Then, the cement admixture is cured for a certain period of time, and after the cement admixture hardens to reach a predetermined strength, disassembly of the anticorrosion coating material forming frame 4 is started. Dismantling with side form 4a
After loosening all the tightening tools inserted in the connecting holes 4f of the vertical connecting plate 4e which assembles and connects the 4b, they are removed.

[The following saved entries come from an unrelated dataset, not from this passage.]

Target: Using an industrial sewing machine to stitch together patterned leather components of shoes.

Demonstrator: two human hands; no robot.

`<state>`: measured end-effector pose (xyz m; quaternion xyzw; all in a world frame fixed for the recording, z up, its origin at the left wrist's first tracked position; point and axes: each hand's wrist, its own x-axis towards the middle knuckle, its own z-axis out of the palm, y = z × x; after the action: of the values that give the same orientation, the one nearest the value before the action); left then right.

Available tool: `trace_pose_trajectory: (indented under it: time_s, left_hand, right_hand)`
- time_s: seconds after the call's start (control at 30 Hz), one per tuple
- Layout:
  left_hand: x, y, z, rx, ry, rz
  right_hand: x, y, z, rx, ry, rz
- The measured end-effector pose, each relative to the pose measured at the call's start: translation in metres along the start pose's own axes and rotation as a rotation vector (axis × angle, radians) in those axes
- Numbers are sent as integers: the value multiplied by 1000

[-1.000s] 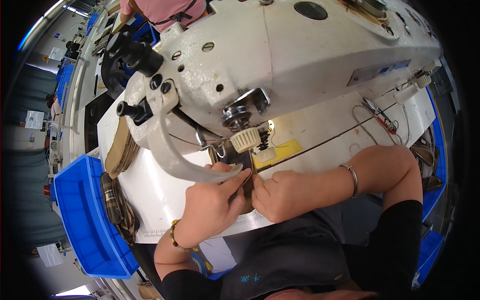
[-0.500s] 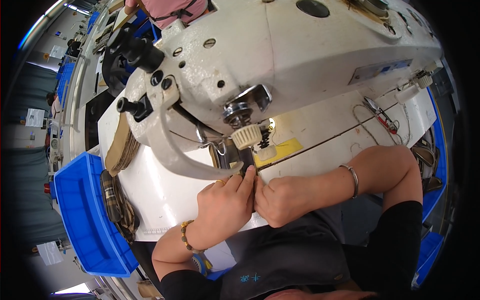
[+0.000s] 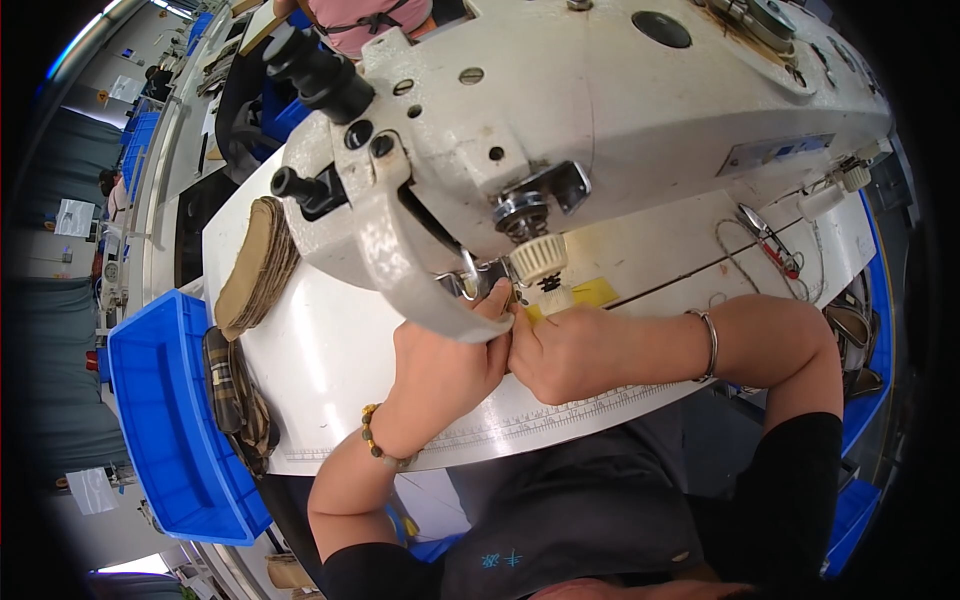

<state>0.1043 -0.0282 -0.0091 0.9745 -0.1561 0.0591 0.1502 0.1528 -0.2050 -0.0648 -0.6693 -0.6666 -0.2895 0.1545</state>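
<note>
Both of my hands are close together under the head of a white sewing machine [image 3: 640, 130]. My left hand [image 3: 445, 365] is closed at a dark fabric piece [image 3: 492, 274], its index finger pointing toward the needle area. The machine's curved white guard [image 3: 395, 260] crosses in front of some of its fingers. Against it, my right hand [image 3: 562, 352] is curled, thumb and fingers pinched at the near edge of the same piece. Most of the fabric is hidden by my hands and the machine. A cream tension knob [image 3: 538, 257] sits just above my fingertips.
Left on the white table [image 3: 310, 400] lies a stack of tan pieces [image 3: 258, 265]; plaid pieces [image 3: 235, 400] hang by a blue bin [image 3: 180, 430]. Red-handled snips [image 3: 775, 248] and a cord lie at right. A person in pink [image 3: 365, 22] sits beyond.
Both hands have moved forward, away from me, carrying the fabric piece farther under the machine head. Less of the fabric and yellow patch shows. The whole view has shifted slightly.
</note>
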Motion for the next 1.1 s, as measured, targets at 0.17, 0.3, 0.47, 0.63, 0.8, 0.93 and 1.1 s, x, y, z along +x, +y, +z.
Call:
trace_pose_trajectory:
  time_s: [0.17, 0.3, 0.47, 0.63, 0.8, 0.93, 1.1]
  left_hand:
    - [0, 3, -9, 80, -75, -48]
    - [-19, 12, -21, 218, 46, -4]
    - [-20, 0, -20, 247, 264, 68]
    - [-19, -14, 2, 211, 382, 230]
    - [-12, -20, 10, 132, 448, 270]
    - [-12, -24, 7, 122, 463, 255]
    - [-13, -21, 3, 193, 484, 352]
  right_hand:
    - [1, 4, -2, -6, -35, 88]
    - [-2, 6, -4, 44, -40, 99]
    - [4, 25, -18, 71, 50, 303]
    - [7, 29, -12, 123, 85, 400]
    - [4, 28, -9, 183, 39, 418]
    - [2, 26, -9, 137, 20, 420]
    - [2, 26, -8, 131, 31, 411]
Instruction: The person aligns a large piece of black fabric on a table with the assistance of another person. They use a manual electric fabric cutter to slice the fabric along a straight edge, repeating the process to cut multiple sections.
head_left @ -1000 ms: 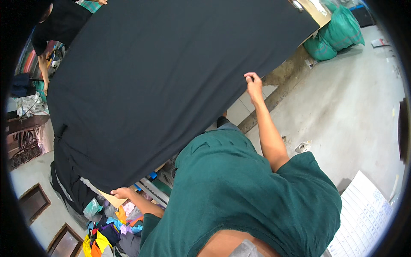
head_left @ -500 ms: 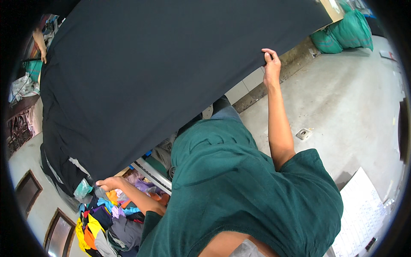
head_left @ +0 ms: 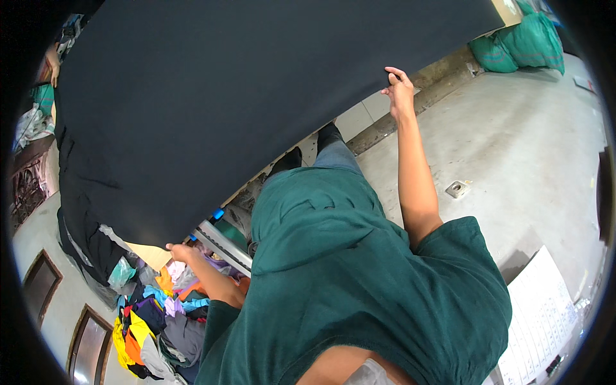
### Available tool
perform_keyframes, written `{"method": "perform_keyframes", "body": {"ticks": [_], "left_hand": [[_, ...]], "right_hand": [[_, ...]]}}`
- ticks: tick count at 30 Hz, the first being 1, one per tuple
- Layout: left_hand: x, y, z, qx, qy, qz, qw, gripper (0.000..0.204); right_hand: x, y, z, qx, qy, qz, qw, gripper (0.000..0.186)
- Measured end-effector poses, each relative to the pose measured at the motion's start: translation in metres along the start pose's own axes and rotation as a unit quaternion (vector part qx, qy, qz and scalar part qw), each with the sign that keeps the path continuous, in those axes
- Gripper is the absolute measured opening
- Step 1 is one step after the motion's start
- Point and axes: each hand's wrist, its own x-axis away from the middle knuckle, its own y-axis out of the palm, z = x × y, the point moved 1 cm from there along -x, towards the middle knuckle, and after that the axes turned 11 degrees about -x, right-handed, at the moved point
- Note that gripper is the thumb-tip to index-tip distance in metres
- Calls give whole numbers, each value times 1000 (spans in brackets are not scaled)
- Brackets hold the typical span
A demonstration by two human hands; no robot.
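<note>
Head view: a large black fabric sheet point(head_left: 224, 109) was stretched wide in front of the person, filling the upper left. The right hand point(head_left: 399, 92), arm fully extended upward, pinched the sheet's lower right edge with fingers clenched on it. The left hand point(head_left: 181, 252), arm bent low, gripped the sheet's lower left corner, fingers closed over the edge. The person wore a green shirt point(head_left: 359, 289). A pile of coloured cloth scraps point(head_left: 154, 314) lay below the left hand; green sacks point(head_left: 520, 42) sat on the concrete floor point(head_left: 513, 147) at upper right.
</note>
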Motion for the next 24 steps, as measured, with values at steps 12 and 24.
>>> {"method": "perform_keyframes", "body": {"ticks": [12,24], "left_hand": [[-23,17,-16,173,-10,-100,980,41],[4,0,7,167,58,54,983,45]], "right_hand": [[15,13,10,112,-28,-14,993,20],[10,8,4,112,-42,6,993,21]]}}
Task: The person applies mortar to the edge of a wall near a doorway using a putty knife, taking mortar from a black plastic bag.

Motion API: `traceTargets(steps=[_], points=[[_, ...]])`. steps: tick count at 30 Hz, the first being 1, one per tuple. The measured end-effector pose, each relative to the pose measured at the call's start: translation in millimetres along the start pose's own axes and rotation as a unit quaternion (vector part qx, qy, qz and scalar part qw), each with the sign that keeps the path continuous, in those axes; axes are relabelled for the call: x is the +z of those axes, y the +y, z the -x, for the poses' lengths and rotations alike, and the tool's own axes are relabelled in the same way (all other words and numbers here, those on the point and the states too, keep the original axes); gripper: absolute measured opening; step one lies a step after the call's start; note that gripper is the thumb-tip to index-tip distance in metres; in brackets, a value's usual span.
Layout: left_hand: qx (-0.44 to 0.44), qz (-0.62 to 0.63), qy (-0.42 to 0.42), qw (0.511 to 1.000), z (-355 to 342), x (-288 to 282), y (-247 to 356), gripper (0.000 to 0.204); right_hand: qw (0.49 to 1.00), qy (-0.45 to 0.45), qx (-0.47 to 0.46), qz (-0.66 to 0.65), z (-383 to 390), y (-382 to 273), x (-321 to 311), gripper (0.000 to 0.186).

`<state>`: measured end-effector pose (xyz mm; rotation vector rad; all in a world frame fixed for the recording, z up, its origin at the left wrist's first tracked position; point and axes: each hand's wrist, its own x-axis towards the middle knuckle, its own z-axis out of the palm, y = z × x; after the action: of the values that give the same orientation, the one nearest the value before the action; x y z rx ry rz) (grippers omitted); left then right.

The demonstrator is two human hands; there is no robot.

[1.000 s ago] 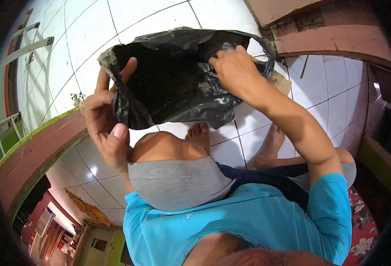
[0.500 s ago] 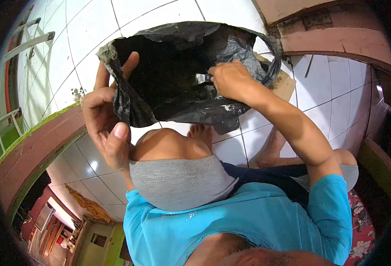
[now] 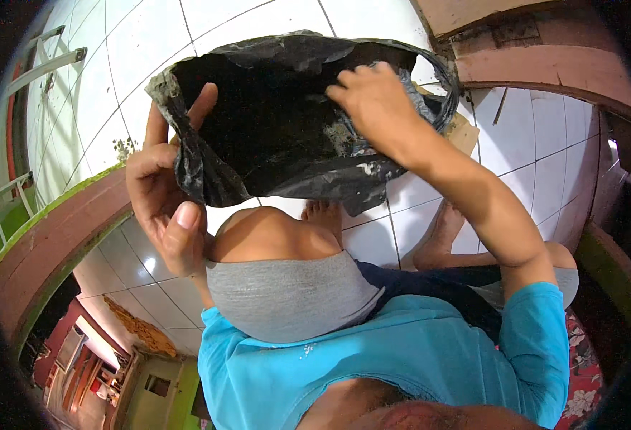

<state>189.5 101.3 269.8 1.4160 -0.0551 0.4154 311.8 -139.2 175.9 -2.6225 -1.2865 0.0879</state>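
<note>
A black plastic bag [image 3: 280, 168], crumpled and smudged with pale grey dirt, hangs wide-mouthed in front of my knees. At its left side my left hand [image 3: 161, 186] has hold of the rim, two fingers inside the mouth and the thumb outside. My right hand [image 3: 373, 100] is over the right part of the mouth, back of the hand up, fingers curled. Whatever those fingers hold, if anything, is hidden beneath the hand. The bag's deep inside is too dark to make out.
White floor tiles [image 3: 258, 25] lie beyond the bag, and a piece of brown cardboard [image 3: 463, 136] sticks out at its right. A pink ledge [image 3: 537, 72] stands at the far right, another pink ledge with a green edge [image 3: 65, 236] at the left. A metal ladder-like frame [image 3: 47, 75] is far left.
My right hand has lifted up and away inside the bag's right side. The small dark-and-white thing at its fingertips no longer shows. My left hand has shifted slightly left with the rim.
</note>
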Motion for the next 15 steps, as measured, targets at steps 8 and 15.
traceTargets(steps=[8,15], points=[[0.005,0.002,-0.020,1.000,-1.9,-2.7,-3.1,0.050,0.998,-0.045,0.024,-0.023,11.4,-4.7,1.6,0.034],[0.015,0.016,-0.044,0.999,-6.0,-6.5,-4.7,0.049,0.992,-0.101,0.041,-0.066,1.8,-19.6,14.5,0.027]])
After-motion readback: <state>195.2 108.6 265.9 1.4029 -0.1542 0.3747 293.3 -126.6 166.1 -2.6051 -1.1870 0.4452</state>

As a result, the combined state of the side molds 4a and 4b is released, and the side molds 4a and 4b are easily removed by simply moving the side molds 4a and 4b outward. It will be very easy. In this way, the super-lightweight connecting block 1 whose outer side is completely covered with the anticorrosion coating material 3 is manufactured.

-Second Embodiment- Fig. 3 is a perspective view of a mold for forming an anticorrosion coating material, and Fig. 4 is a cross-sectional view of a frame for forming an anticorrosion coating material.

In the second embodiment, unlike the structure of the first embodiment, the bottom mold 5 is arranged at the bottom of the corrosion-resistant coating material forming mold 4, and the corrosion-resistant coating material forming mold 4 has a pair of Side formwork 4
It is composed of a, 4b and the bottom formwork 5. That is, the anticorrosion coating material forming frame 4 is closed on the four side surfaces and the bottom surface, and only the top surface is open. And each side formwork 4
The a and 4b and the bottom mold 5 are integrally joined together.

That is, the horizontal stiffener 4d at the lower end of each side mold 4a, 4b and the connecting hole 5a at the edge of the bottom mold 5 that is in close contact with the horizontal stiffener 4d.
The bottom mold 5 and the side molds 4a and 4b are easily integrated by inserting and tightening a tightening tool (not shown) into the connecting hole 5a.

Further, four moving wheels 5b made of casters, for example, are provided on the lower surface of the bottom mold 5, so that the corrosion-resistant coating material forming mold 4 can be easily moved.

Since the configuration other than the above is the same as the configuration of the first embodiment, the same portions are designated by the same reference numerals and the description thereof will be omitted.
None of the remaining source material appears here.